Should the Former York Theater be Nominated as a Landmark?

Historic preservation can be straight forward or controversial. The recent nomination of the Park View School was direct and straight forward with no significant opposition. The building was a natural. Other buildings, like the former York Theater now housing the Fisherman of Men church, don’t necessarily have the same level of community support because they are privately owned. But does that mean the community should avoid protecting its architectural heritage? Probably not.

This summer, the former York Theater lost it's facia in a modernization

Last week, those interested in historic preservation and Wal-Mart had one issue in common, though on different sides of it — the 1909 Brightwood streetcar barn. The former car barn later served as Curtis Chevrolet before the lot attracted the attention of Wal-Mart, who decided the intersection of Georgia and Missouri Avenues would be a good location for one of their Washington stores. Though long languishing, opponents of Wal-Mart seized upon the historic significance of the car barn as a way to block the Wal-Mart development and nominated the building as an historic landmark.
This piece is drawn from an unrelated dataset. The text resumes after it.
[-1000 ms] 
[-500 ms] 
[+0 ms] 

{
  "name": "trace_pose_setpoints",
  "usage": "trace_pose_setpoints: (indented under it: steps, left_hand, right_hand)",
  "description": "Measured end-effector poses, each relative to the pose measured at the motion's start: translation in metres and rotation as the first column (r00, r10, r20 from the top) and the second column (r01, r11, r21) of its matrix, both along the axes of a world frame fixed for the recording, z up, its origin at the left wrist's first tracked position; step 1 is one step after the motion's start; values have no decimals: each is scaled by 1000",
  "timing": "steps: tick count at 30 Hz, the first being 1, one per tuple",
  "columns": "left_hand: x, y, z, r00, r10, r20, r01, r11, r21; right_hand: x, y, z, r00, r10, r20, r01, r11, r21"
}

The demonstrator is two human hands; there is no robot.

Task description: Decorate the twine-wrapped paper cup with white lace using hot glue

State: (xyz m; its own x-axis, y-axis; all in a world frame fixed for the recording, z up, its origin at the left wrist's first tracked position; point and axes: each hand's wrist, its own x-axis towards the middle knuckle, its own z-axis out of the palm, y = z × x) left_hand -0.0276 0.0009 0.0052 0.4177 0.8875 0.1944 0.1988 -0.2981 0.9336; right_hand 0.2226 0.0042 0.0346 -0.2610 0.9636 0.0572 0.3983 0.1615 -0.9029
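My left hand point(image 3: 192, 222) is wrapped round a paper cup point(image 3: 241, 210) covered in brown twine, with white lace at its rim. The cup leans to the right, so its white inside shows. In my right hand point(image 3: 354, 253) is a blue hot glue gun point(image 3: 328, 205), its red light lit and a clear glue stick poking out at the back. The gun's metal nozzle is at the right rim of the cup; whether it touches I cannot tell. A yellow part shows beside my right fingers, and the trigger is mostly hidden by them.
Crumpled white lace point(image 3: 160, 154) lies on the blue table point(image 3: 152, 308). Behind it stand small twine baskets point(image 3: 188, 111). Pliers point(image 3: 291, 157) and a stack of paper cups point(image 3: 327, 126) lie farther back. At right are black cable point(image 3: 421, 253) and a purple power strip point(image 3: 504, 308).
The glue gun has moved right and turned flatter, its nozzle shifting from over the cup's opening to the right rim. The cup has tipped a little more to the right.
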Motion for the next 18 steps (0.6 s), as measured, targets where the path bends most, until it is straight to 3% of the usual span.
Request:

This ultimately failed, but not because the building was not historic or important. In reviewing the video of the October Historic Preservation Review Board (HPRB) meeting where the nomination of the Brightwood facility was reviewed, the vote against designating the car barn as a landmark boiled down to one issue … integrity.

Failing concrete board at the Fisherman of Men Church is reveling tile-work dating to the 1930s.

The state of the car barn had deteriorated to such a degree that the HPRB determined there was little to preserve. The roof was gone, the original windows and doors were gone, and the 1955 addition for the Chevrolet dealership detracted from the building’s importance. Everyone tended to agree the barn was historic and important. There just wasn’t enough left to save.

One Board Member took the opportunity to emphasize that communities need to look around their neighborhoods and determine what is important now, not at the final hour when a building is falling down or threatened by development. This brings me back to my original question. Is the former York Theater still in a state worth preserving, and if so should it be protected?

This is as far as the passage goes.